WHAT YOU NEED TO DO:
A word-for-word retyping of the listing below is required, with the pictures dropped.
= Beginning of Section =
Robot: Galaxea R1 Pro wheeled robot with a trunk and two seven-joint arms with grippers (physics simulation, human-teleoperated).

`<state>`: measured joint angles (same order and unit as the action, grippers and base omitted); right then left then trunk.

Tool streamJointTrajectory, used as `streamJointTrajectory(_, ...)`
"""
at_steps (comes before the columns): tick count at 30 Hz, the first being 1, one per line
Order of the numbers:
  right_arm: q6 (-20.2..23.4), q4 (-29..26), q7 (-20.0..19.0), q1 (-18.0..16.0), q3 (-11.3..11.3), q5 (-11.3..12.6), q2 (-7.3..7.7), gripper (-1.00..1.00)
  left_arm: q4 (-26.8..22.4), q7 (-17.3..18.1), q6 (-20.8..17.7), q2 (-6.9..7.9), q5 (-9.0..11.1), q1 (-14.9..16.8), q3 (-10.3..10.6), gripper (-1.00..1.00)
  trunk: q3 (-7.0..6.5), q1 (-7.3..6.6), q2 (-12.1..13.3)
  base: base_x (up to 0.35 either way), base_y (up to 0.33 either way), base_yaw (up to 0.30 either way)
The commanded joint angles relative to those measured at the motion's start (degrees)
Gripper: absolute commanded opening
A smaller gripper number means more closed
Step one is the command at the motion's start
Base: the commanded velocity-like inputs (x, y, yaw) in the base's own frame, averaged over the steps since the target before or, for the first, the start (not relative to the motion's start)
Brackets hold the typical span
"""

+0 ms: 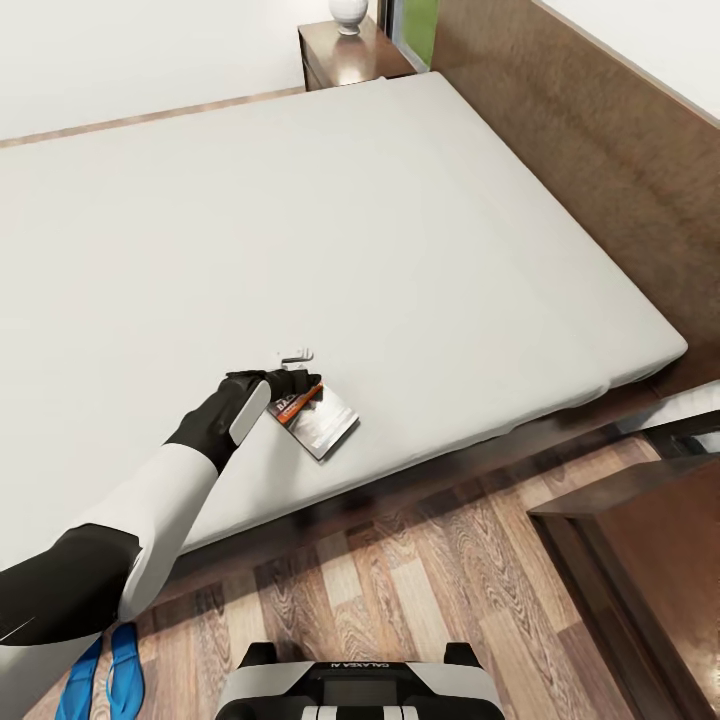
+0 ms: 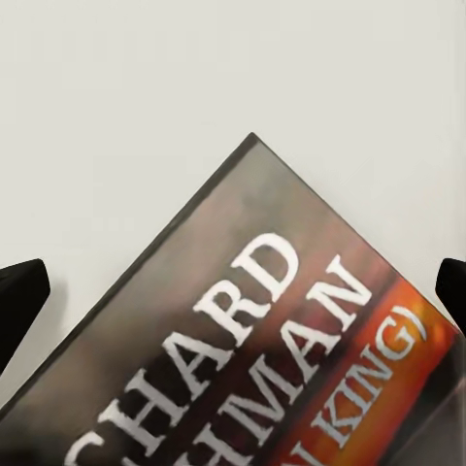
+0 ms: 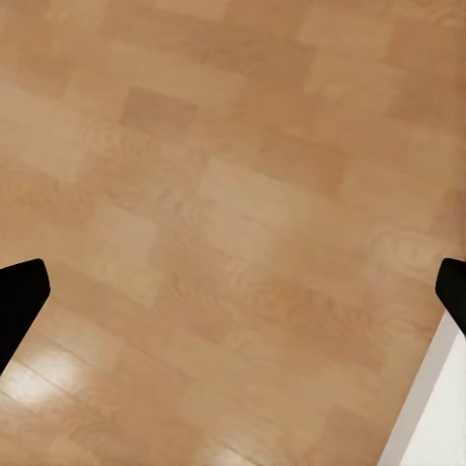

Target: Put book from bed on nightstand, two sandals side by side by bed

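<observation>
Head view: your left gripper (image 1: 300, 383), jaws spread wide, straddles the thin dark paperback book (image 1: 322, 418) lying flat near the edge of the light-grey mattress (image 1: 420, 230), poised to grasp.

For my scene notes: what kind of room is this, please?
Most likely a bedroom: a large bed with a grey mattress, a nightstand beside its headboard, and a wood-plank floor.

Wood-plank floor (image 1: 440, 580) in mixed brown tones, glossy in patches. White wall (image 1: 130, 50) behind; a white vase (image 1: 349, 14) stands near a green strip (image 1: 420, 25).
</observation>
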<state>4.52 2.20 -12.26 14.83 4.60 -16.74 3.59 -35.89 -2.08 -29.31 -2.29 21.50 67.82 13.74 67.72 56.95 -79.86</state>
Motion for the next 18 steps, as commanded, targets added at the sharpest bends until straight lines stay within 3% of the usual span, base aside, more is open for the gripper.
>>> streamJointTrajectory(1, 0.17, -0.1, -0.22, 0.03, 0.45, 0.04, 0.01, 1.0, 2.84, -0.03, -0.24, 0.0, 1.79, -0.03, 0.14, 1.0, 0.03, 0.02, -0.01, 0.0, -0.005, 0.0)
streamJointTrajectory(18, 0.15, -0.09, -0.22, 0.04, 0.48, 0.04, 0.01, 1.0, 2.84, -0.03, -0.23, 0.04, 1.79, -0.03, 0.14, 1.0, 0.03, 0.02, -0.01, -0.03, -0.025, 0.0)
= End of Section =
EXERCISE RESPONSE:
Robot: Galaxea R1 Pro wheeled robot with a trunk and two seven-joint arms with grippers (physics simulation, human-teleoperated).

`<state>`: measured joint angles (same order and unit as the action, grippers and base omitted); right then left then trunk.

Tool streamJointTrajectory, used as `streamJointTrajectory(_, ...)`
"""
at_steps (comes before the columns): tick count at 30 Hz, the first being 1, one per line
Order of the numbers:
  right_arm: q6 (-20.2..23.4), q4 (-29..26), q7 (-20.0..19.0), q1 (-18.0..16.0), q3 (-11.3..11.3), q5 (-11.3..12.6), q2 (-7.3..7.7), gripper (-1.00..1.00)
  left_arm: q4 (-26.8..22.4), q7 (-17.3..18.1), q6 (-20.8..17.7), q2 (-6.9..7.9), q5 (-9.0..11.1), q1 (-14.9..16.8), q3 (-10.3..10.6), gripper (-1.00..1.00)
  trunk: q3 (-7.0..6.5), q1 (-7.3..6.6), q2 (-12.1..13.3)
  base: base_x (up to 0.35 either way), base_y (up to 0.33 either way), base_yaw (up to 0.30 either way)
The commanded joint angles relative to those measured at the motion's start (degrees)
Gripper: absolute commanded opening
A smaller gripper number means more closed
Step one is the command at the motion's start
Base: the commanded velocity-like inputs (x, y, yaw) in the base's own frame, averaged over the steps since the target before or, for the first, the start (not relative to the motion's start)
Brackets hold the typical span
"""

+0 ms: 
+0 ms: 
+0 ms: 

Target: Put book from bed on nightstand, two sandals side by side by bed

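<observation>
Head view: your left gripper (image 1: 300, 383), jaws spread wide, straddles the thin dark paperback book (image 1: 322, 418) lying flat near the edge of the light-grey mattress (image 1: 420, 230), poised to grasp.

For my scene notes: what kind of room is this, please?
Most likely a bedroom: a large bed with a grey mattress, a nightstand beside its headboard, and a wood-plank floor.

Wood-plank floor (image 1: 440, 580) in mixed brown tones, glossy in patches. White wall (image 1: 130, 50) behind; a white vase (image 1: 349, 14) stands near a green strip (image 1: 420, 25).
</observation>
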<state>4.52 2.20 -12.26 14.83 4.60 -16.74 3.59 -35.89 -2.08 -29.31 -2.29 21.50 67.82 13.74 67.72 56.95 -79.86</state>
Motion for the next 18 steps, as commanded, targets added at the sharpest bends until straight lines stay within 3% of the usual span, base aside, more is open for the gripper.
>>> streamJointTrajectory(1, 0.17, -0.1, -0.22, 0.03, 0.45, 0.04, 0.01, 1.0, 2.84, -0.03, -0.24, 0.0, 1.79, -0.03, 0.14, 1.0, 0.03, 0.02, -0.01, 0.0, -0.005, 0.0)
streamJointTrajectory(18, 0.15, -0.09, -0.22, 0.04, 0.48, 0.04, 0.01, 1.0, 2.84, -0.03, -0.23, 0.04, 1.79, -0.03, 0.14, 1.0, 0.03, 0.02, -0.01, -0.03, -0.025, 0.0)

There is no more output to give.